Protestos por Transição Energética Justa
Durante a Assembleia Geral Ordinária da Petrobras, um grupo de organizações da sociedade civil se manifestou em frente ao prédio da petrolífera no Rio de Janeiro. A principal cobrança era por uma transição energética justa e por justiça climática. A empresa, que divulgou um lucro superior a 110 bilhões de reais, está sendo criticada pela contratação de influenciadores para discutir a transição energética, enquanto simultaneamente reduz o orçamento destinado a projetos nessa área.
Expansão de Combustíveis Fósseis em Contraste com Metas Climáticas
Em março de 2026, a presidente da Petrobras, Magda Chambriard, reforçou o foco da empresa na expansão da produção de combustíveis fósseis. Ela destacou que o ano de 2025 foi extraordinário em termos de produção, com o aumento do volume de óleo e gás permitindo compensar os efeitos da queda do Brent e alcançar resultados financeiros robustos. Essa estratégia contrasta com os compromissos globais assumidos pelo Brasil para a redução de emissões e com as projeções da Agência Internacional de Energia (AIE) de que a demanda por petróleo atingirá seu pico até 2030.
Alternativas para um Futuro de Baixo Carbono
O posicionamento “A Petrobras de que Precisamos”, lançado pelo Observatório do Clima, propõe que a Petrobras priorize investimentos em baixo carbono e diversifique seu core business. Isso inclui realocar investimentos planejados em novas refinarias para a ampliação da participação de novos combustíveis de baixo carbono na matriz energética, reduzindo a demanda interna por derivados de petróleo. A empresa também pode aproveitar sua experiência para investir em biocombustíveis, como os de segunda e terceira gerações, diesel verde (HVO) e combustível sustentável de aviação (SAF).
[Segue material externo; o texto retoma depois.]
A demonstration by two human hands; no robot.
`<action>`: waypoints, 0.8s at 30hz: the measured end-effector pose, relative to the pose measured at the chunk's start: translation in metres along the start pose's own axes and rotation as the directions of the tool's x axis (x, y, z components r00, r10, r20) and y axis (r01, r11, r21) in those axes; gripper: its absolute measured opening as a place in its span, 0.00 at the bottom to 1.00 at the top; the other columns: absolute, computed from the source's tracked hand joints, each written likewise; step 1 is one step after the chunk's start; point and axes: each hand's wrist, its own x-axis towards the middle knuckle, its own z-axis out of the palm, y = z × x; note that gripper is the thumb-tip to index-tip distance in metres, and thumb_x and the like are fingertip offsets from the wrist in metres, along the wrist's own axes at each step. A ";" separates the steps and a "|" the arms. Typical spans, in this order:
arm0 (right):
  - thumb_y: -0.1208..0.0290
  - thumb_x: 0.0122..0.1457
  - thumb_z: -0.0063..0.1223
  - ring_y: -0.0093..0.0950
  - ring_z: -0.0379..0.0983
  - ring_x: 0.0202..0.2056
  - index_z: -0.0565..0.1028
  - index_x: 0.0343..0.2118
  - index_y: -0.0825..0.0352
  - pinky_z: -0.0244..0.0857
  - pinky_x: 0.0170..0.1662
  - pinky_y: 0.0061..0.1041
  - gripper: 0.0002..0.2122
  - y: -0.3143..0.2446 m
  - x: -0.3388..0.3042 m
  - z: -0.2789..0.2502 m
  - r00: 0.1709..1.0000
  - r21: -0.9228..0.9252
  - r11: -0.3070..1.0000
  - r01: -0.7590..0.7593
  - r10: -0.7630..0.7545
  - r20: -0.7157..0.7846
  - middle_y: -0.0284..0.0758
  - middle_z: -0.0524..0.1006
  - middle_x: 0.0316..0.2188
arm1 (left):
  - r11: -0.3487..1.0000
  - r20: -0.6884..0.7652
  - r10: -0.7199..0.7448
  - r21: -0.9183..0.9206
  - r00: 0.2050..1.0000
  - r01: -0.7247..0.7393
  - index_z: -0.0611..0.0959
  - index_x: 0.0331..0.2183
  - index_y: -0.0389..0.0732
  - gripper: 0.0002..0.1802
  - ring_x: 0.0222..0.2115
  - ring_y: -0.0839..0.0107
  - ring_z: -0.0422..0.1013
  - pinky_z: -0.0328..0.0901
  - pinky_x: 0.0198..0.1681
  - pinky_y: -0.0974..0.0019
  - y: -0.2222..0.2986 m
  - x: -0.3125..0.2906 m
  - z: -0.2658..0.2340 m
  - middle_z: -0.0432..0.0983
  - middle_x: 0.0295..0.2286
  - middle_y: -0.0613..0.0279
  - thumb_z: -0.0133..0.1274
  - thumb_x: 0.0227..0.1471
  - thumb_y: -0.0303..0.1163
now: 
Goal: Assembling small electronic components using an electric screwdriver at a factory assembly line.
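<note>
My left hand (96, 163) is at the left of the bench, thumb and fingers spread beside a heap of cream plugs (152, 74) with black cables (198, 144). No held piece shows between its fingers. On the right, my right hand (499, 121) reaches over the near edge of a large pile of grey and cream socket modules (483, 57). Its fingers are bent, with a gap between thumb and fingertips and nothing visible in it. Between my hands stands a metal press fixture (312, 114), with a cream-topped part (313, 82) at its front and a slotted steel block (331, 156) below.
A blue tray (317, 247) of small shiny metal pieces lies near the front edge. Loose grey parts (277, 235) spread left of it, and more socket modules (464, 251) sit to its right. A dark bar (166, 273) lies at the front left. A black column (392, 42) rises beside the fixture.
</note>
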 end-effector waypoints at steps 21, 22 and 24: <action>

Apelos por Liderança na Transição Energética
Suely Araújo, Coordenadora de Políticas Públicas do Observatório do Clima, enfatiza que a Petrobras pode e deve liderar ações mais efetivas na transição energética. Ela ressalta a necessidade de internalizar a gravidade da crise climática e diversificar investimentos em fontes renováveis, indo além da esfera narrativa. Shigueo Watanabe Jr., pesquisador do ClimaInfo, aponta que os planos da Petrobras de ampliar investimentos em combustíveis fósseis representam um risco para a perenidade econômico-financeira da empresa, especialmente em áreas sensíveis como a Foz do Amazonas.
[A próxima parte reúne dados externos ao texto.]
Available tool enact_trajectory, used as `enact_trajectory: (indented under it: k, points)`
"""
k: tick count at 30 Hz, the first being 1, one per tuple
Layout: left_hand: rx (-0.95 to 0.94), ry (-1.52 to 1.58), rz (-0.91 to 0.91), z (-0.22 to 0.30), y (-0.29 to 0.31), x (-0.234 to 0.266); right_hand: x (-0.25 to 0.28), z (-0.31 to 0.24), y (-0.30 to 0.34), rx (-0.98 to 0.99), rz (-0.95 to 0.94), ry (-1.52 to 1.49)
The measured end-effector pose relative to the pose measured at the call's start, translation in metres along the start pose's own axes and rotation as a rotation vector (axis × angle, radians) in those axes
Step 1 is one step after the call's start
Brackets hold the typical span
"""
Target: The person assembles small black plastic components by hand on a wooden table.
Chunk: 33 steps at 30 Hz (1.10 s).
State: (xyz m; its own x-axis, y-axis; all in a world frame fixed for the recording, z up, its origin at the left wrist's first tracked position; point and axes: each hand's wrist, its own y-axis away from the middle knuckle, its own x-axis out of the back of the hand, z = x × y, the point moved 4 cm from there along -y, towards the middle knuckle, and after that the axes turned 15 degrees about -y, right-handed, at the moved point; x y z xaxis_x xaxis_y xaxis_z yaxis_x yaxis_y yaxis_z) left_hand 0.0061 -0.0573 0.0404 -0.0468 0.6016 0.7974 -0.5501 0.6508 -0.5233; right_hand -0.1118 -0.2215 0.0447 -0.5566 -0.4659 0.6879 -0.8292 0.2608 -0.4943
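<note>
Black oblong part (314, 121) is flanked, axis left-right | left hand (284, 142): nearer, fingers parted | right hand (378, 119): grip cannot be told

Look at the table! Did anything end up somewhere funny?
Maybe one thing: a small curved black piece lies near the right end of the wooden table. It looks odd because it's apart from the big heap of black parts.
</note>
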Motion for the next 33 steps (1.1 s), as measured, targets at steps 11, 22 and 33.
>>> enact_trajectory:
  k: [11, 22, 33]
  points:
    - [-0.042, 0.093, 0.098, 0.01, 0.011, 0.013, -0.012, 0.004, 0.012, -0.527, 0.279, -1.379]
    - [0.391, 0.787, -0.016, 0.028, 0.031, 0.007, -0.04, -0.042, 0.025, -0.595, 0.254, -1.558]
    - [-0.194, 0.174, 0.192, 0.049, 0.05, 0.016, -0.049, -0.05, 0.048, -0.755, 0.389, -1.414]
Ele defende que a Petrobras se torne uma empresa de energia, liderando de fato uma transição energética justa e deixando para trás seu passado petrolífero. João Cerqueira, Diretor da 350.org Brasil, critica o fato de que os lucros bilionários da empresa contrastam com os custos pagos pela população, incluindo subsídios fósseis, danos ambientais e contas de energia elevadas.